Tom’s now watching the end of a movie I already saw on HBO. When he’s done, we’re going to fool around.

Yuck! I think I now feel some pre-cramps.

It rained a little out, so the garden oughta love that.

Later…

Tom and I just did a lot of work on the back room and it looks so much better.

I just cranked the music up as I’m sure that any time now they’re going to blast off. I’m not in the mood to be reminded of apartment living.

Got a message from Tammy. Going to go copy it in now.

FRIDAY, MARCH 11, 1994
I know it’s been a few days since I last wrote. Well, I’m sorry to have to say this but this journal’s going to be ending on a sour note. I do have some good news, and the bad news is nothing compared to my bad days back East, but it’s still bad enough. I have a few major subjects, then some little stuff to write. I’ll save the better stuff for last.

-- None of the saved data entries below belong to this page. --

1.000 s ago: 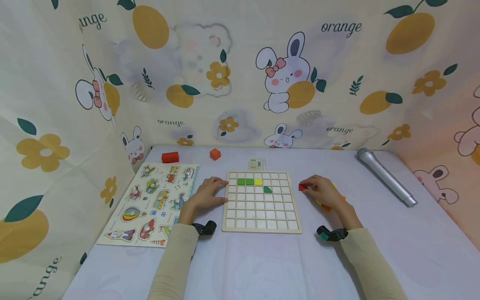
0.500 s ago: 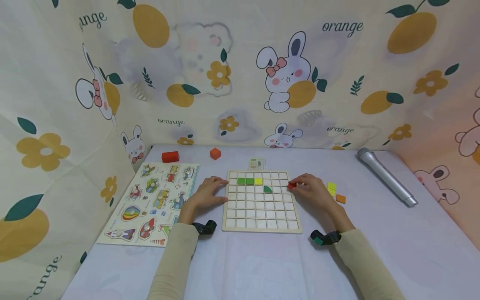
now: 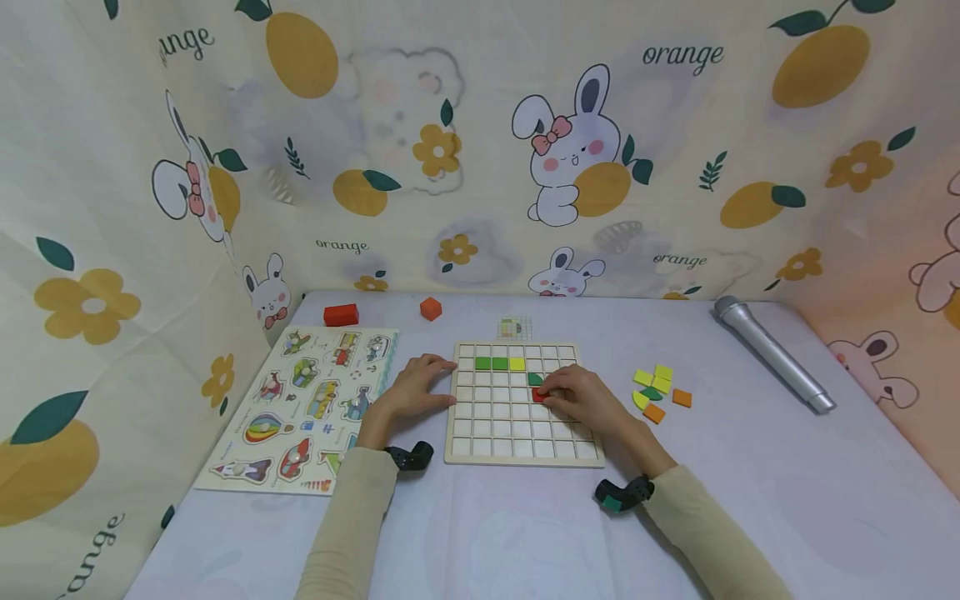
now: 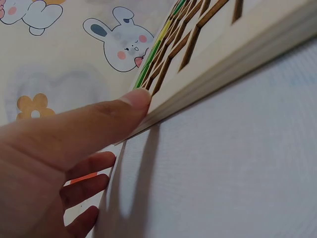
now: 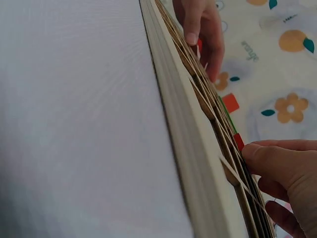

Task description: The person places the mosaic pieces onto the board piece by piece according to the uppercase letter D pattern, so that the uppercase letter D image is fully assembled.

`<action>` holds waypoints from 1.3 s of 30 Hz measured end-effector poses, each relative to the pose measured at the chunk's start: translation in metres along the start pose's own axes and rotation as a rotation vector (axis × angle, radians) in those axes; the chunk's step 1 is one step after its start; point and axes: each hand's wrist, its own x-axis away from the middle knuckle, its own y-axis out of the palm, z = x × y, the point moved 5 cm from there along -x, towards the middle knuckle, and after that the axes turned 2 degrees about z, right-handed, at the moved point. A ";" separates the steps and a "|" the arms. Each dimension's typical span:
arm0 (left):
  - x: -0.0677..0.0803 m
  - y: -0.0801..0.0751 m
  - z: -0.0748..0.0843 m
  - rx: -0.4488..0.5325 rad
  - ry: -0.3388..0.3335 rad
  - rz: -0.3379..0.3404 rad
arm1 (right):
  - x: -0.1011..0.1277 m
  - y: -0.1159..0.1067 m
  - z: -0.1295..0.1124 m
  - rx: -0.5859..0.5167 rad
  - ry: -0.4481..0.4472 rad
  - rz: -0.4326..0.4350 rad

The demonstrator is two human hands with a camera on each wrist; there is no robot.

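A wooden grid board (image 3: pixel 487 450) lies flat in the middle of the table. Two green tiles (image 3: pixel 491 363), a yellow tile (image 3: pixel 517 363) and a dark green leaf-shaped tile (image 3: pixel 534 379) sit in its upper rows. My right hand (image 3: pixel 573 398) is over the board and pinches a small red tile (image 3: pixel 537 395) against a cell just below the leaf tile; its edge (image 5: pixel 238 141) shows beside my fingertips in the right wrist view. My left hand (image 3: pixel 416 387) rests flat at the board's left edge (image 4: pixel 208 74), thumb against its side.
Loose yellow, green and orange tiles (image 3: pixel 656 390) lie right of the board. A picture puzzle board (image 3: pixel 303 408) lies at the left, a red block (image 3: pixel 341 314) and an orange cube (image 3: pixel 430 308) at the back. A silver microphone (image 3: pixel 772 353) lies at the right. Printed fabric walls enclose the table.
My right hand carried the red tile leftward from the loose pile onto the board, uncovering the pile. The left hand stayed put.
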 end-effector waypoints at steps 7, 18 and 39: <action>0.000 0.000 0.000 0.006 -0.003 0.009 | 0.000 0.003 0.000 0.033 0.012 0.019; 0.000 0.001 0.000 0.020 -0.007 0.009 | 0.005 -0.006 0.007 0.040 0.057 0.045; 0.001 0.001 0.001 0.034 -0.012 0.003 | 0.084 -0.097 0.075 0.242 0.458 0.237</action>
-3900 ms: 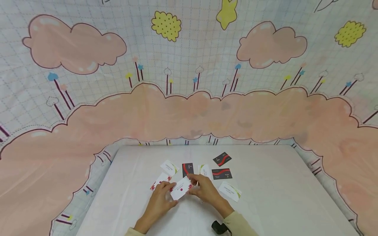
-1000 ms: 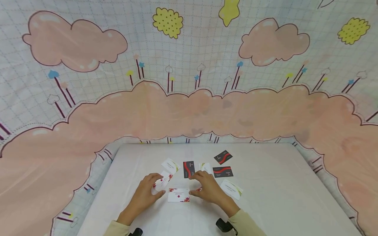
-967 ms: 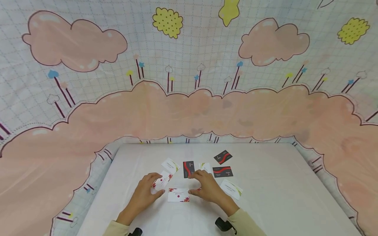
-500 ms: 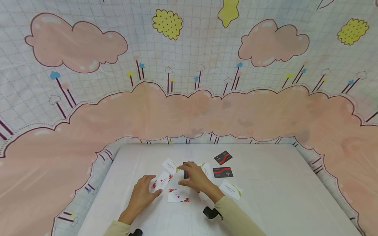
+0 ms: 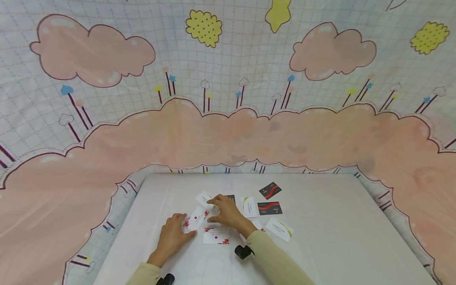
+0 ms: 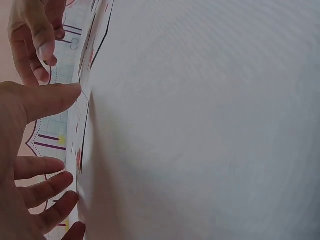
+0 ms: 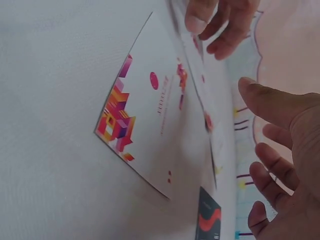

Did I, or did I not say my luck would run out with the assholes across the street? Well, it did. They played last night for nearly an hour and a half. I had been in a great mood too, and my mood was totally shot to hell. Tom says it’s too soon to worry, but I know it’s the same old cycle. They’ll do this 1-3 times a week now for months. Like 5-6 months before they back off for another 2 months if they ever do again. I refuse to deal with it all over again. I must think and act fast. Andy’s got to know someone who can do something. I can’t and I won’t deal with this shit all over again. Now the tension’s on once again. Only several months of peace can cure that, but I won’t get that peace unless I take serious action.

Now, I have one more, not-too-cool piece of news. Well, as for the cigarettes, well, we’re together till death do us part. I’ll just have to go young, but there’s no way I can ever get off them. Tom still says I will quit, and he’s been right about everything, so far, but I don’t see it.

Speaking of seeing things - I’m pretty good at picking winning horses. I’ll have to continue trying to develop it.

Cigarette break now.

Later…

OK, now on with the better news, among news in general. The kitchen’s more than half done. We tore down the paneling and Tom’s now repainting it off-white. Boy, does it look a lot better! Brighter and so much more cheerful.

I miscounted the days till my next period, thinking I was due on the 13th. I’m due on the 16th, but the great news is that I still feel no signs of it. I’m bloated, but my boobs aren’t sore and I have no pre-cramping.

Tom introduced me to another super neat thing on the computer. This thing that’ll either repeat back what you type or that’ll have a conversation with you. I taped one of our talks on a microcassette recorder of Tom’s. The bummer of it is, is that it doesn’t say what I type. Only its response.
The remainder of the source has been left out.